Honoring President Obama’s request that the controversy involving a black Harvard University professor and a white Cambridge police officer become “a teachable moment,” here’s my contribution to an old lesson that we white people tend to be slow to learn.

In lectures about the United States’ system of white supremacy and the privileges that white people have in that system, I have sometimes told a story about being stopped by police in Austin, TX.

I was driving home in a dilapidated old Volkswagen Beetle on a busy street, late at night after a long day at work. I was dressed in shorts and a t-shirt, feeling rather cranky and looking rather raggedy. Eager to get home, I saw the yellow light and gunned it. Next I saw the flashing red lights of a police car.

I turned off onto a dark side street and dug in my wallet for my license. Just as the officer got to my car, I was opening the glove compartment to get the vehicle registration when out popped a small knife I keep for emergencies. I looked at the knife, looked at the white officer, and wondered what he would say.

“Sir, would you mind if I held that knife while we talked?” he asked politely. I handed him the knife and my documents, and he walked back to his car. When he returned he handed me those documents, along with a ticket, and my knife, without comment. “Please drive safely,” he said. And safely I drove home.

When I told that story to illustrate white privilege, I asked people of color in the room what they imagined might have happened to them in such a situation. The black and Latino men, especially, laughed. “Do you mean before or after I’m on the ground with a gun at my head?” one of them said.

My point was not that every cop is out to harass or brutalize every person of color, but that people of color could never be sure a routine traffic stop would play out routinely. I could be reasonably sure that, barring unusual circumstances, such a stop would be uneventful. Even when the knife popped out, I didn’t feel at risk.

I was feeling proud of myself for making this point to the mainly white audience, when I saw a hand go up. I called on the young black man, assuming he would endorse my analysis.

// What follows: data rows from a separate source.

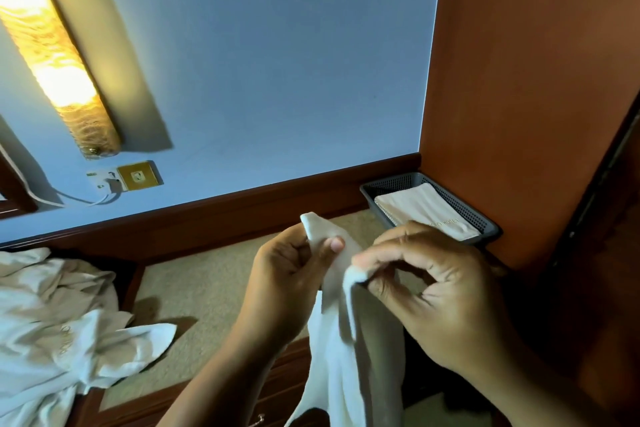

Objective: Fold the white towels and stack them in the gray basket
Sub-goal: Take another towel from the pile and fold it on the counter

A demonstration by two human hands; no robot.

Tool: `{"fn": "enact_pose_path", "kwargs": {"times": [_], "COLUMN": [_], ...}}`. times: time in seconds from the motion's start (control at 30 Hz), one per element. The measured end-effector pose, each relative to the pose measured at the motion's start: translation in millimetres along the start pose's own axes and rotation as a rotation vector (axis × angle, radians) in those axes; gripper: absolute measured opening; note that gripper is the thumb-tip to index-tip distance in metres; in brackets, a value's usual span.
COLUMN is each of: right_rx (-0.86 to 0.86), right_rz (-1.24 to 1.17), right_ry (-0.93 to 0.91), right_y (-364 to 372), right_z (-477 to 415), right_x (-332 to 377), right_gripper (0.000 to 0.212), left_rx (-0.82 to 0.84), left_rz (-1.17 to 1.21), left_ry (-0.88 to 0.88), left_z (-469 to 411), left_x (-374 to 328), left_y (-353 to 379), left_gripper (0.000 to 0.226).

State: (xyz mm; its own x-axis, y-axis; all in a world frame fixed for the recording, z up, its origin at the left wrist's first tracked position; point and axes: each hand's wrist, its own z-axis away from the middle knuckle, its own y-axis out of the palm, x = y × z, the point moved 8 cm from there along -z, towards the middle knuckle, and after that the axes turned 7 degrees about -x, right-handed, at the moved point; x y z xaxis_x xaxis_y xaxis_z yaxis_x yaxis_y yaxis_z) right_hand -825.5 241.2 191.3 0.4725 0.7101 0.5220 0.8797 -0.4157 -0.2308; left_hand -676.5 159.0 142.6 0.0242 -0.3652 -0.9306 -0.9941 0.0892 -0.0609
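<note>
progress: partly done. pile of unfolded towels [59, 322] lies well left of the hands, all yet to be folded. gray basket [460, 206] sits just beyond the right hand, against the orange wall [519, 80], with a folded towel [422, 208] flat inside; can't tell if more lie under it. held towel [332, 340] hangs between both hands, unfolded. left hand [287, 270] pinches a top corner, thumb against fingers. right hand [440, 291] pinches a bunched edge at its fingertips, other fingers loosely curled.
</note>
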Motion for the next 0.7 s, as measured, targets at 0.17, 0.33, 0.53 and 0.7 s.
{"fn": "enact_pose_path", "kwargs": {"times": [0.17, 0.33, 0.53, 0.7], "right_rx": [-0.085, 0.022, 0.219, 0.282], "right_rz": [0.125, 0.131, 0.085, 0.111], "right_ry": [0.03, 0.166, 0.363, 0.412], "right_y": [2.4, 13.7, 23.6, 25.1], "right_z": [-15.2, -22.5, -20.4, -12.7], "right_x": [-6.4, -17.3, -38.5, -44.4], "right_gripper": [0.006, 0.005, 0.006, 0.008], "left_rx": [0.102, 0.203, 0.13, 0.096], "left_rz": [-0.002, 0.138, 0.174, 0.084], "left_ry": [0.01, -0.056, -0.107, -0.072], "left_z": [9.5, 19.3, 26.9, 31.2], "left_x": [2.6, 8.5, 16.5, 14.7], "left_y": [5.7, 13.0, 9.3, 5.9], "left_gripper": [0.024, 0.031, 0.031, 0.032]}}
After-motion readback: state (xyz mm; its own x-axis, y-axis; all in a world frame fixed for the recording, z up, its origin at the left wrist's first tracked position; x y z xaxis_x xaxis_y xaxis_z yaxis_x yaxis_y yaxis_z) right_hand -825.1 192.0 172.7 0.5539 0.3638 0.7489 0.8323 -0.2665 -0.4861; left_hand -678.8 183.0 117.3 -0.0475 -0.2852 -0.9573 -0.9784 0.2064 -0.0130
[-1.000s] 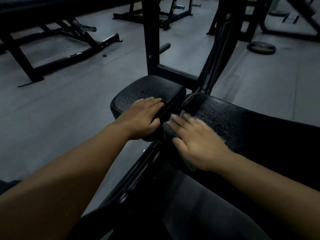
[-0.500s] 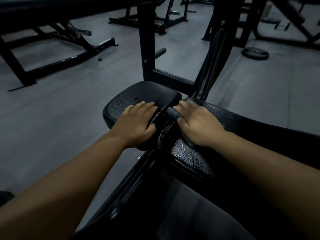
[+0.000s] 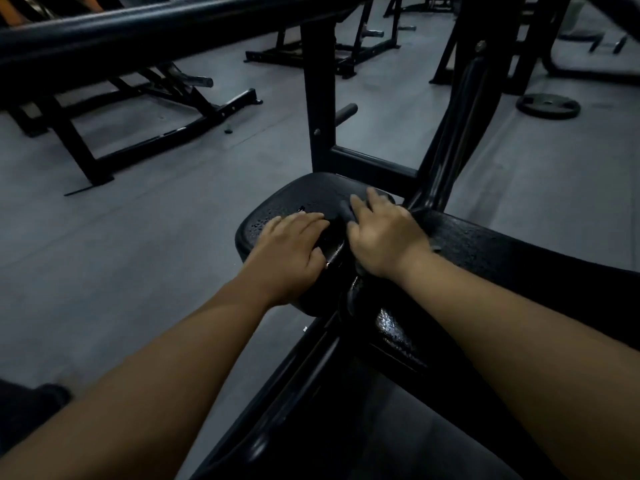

“You really don’t get it, do you?” he said. “You think your privilege started when the cop came up to the car and saw you were white. Has it ever occurred to you that when you turned onto a dark side street you were taking your privilege for granted?”

My first response was to explain: I had been on a busy street and turned to avoid blocking traffic. I was trying to be considerate of other drivers, I said.

“I know why you did it. My point is that I would never turn onto an unlit street with a cop behind me,” the young man said. “I would have pulled over and blocked traffic. I’m not going to take myself out of public view with a cop.”

My next response was to feel appropriately foolish for my unwarranted self-righteousness, and then to be grateful to the man for using that teachable moment.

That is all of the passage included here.